Listening, even silence is better.

This is not always true. It has really helped me in the past if the friend I am talking to does tell me they’ve gone through the same. It made me feel less alone and understood.

But this is not what OP did. She does not relate and then let the person take the narrative again. She shifts the narrative and sympathy to her.

Fancylike · 15/06/2022 08:11

YABU - like someone else mentioned, you're being a grief vampire, taking someone else's misfortune and only viewing it as how it affects you.

It's a really off-putting behaviour, and from your friend's response, it sounds like you have other narcissistic tendencies. Reel it in, think before you try to weigh in if you're being a good active listener or just making something weirdly about you.

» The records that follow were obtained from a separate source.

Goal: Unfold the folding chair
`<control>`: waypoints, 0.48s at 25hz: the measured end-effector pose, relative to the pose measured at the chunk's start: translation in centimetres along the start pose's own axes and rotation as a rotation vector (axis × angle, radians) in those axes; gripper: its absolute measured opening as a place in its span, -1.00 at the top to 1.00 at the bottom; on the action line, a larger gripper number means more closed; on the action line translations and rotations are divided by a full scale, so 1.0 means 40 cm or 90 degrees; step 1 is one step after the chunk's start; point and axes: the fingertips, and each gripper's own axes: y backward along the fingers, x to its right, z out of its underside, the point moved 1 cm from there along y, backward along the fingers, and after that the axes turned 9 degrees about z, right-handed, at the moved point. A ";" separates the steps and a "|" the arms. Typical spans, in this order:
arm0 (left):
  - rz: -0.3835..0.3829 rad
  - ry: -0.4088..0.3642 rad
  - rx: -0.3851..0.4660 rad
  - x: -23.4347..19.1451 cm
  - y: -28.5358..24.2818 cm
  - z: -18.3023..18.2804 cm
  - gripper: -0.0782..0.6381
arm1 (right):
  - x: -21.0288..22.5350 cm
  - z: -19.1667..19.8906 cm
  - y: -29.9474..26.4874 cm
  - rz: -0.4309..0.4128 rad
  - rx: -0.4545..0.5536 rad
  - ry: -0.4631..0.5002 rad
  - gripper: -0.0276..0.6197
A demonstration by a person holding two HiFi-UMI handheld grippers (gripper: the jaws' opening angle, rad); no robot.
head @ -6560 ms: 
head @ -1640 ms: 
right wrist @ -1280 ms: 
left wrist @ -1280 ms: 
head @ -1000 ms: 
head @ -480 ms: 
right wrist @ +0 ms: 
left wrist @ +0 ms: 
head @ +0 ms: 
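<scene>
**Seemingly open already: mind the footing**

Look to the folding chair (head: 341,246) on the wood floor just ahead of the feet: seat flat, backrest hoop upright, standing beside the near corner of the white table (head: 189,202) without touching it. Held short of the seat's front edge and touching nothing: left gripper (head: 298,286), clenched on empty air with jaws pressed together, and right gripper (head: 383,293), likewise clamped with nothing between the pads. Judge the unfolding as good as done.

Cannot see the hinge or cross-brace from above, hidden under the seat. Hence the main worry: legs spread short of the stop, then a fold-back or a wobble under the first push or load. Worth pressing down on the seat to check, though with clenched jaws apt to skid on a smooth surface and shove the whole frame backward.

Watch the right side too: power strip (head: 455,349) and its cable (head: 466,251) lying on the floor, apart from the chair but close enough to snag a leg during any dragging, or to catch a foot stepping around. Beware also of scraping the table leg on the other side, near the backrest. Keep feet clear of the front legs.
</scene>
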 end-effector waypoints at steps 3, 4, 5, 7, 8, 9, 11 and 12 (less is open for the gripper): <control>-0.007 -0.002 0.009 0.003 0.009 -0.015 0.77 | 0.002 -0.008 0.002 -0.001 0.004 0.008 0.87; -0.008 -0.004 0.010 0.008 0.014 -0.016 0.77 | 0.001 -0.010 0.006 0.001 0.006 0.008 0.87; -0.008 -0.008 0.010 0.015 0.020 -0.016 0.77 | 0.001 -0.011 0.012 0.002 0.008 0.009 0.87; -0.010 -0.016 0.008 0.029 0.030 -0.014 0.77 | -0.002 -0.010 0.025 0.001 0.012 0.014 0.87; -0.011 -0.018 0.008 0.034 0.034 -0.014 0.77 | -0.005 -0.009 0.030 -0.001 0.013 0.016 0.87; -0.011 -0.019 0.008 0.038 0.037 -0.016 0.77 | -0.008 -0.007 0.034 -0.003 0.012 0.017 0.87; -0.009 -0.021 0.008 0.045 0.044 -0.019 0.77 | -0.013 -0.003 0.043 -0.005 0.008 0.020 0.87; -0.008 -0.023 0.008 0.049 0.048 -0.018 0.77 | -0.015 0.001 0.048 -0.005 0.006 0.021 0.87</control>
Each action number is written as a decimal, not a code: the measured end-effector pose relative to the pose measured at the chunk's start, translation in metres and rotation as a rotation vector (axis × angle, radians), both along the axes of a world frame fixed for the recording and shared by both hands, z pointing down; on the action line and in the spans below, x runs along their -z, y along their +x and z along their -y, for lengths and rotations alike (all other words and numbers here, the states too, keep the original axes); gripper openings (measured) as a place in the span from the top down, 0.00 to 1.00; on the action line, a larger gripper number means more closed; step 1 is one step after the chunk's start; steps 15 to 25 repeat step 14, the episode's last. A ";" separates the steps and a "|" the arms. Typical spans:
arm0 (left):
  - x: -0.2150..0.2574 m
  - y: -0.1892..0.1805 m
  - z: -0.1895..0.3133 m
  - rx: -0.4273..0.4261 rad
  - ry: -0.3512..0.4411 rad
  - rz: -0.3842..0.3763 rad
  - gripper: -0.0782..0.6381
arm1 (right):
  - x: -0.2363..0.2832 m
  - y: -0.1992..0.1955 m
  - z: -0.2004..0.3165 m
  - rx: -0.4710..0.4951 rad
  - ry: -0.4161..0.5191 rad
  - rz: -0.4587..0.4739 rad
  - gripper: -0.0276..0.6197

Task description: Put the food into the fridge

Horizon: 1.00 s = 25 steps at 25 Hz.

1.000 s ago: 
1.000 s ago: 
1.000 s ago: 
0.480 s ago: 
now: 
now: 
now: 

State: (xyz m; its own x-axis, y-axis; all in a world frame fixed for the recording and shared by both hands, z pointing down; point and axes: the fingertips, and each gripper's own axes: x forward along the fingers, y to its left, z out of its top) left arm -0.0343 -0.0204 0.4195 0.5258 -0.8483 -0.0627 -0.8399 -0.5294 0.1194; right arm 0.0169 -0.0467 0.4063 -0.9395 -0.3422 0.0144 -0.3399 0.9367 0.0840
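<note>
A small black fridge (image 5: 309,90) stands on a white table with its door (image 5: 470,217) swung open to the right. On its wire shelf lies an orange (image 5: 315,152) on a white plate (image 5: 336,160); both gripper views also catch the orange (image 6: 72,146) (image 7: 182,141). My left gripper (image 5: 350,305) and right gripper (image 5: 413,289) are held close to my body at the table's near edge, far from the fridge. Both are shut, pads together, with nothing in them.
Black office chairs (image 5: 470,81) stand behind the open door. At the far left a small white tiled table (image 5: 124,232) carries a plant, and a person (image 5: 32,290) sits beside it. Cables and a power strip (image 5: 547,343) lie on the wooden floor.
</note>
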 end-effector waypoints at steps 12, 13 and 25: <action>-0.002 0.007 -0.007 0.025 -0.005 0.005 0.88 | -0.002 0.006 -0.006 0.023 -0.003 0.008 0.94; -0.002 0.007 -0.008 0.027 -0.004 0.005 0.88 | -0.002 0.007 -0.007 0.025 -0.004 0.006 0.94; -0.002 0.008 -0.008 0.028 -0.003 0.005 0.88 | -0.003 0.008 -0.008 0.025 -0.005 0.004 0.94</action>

Rooroobear · 15/06/2022 08:12

I think the first reply was fine. I don’t see why you then had to reply because she didn’t mention your family member! She replied saying it’s fine, friends sister will be ok. You should have left it there. What did you want her to say about your family member??

Rosscameasdoody · 15/06/2022 08:18

JaceLancs · 14/06/2022 23:01

Without knowing greater detail it’s hard
a close friend lost her husband to cancer and flipped when someone told her how much worse their experience of cancer had been (they were still alive)

Having lost my first husband to a previously undiagnosed cancer in a matter of days I can well understand your friend freaking out - some people are really thoughtless. I don’t think they mean to be - it’s just lack of thought before speaking.

I met the man who is now my second husband only seven months after my first hubby passed away. We were friends for a year or so and he really helped me through the grief, but it was a long time before I could even think of having any other kind of relationship with him as it was too soon for me. A couple of years later I met a friend who I’d not seen for years and didn’t know I’d been widowed, and she said how sorry she was and how I must have been devastated. She asked how I was now, and I mentioned I was in another relationship and would be remarrying. She responded with ‘So not that devastated then.’ I felt as though I had been slapped.

BrokenToy · 15/06/2022 08:23

I remember my SIL responded to me telling her my beloved godmother had had a stroke and it was touch and go; she barely acknowledged it before telling me about her mothers stubbed toe (seriously!).

I rarely speak to her now. This wasn’t a one off.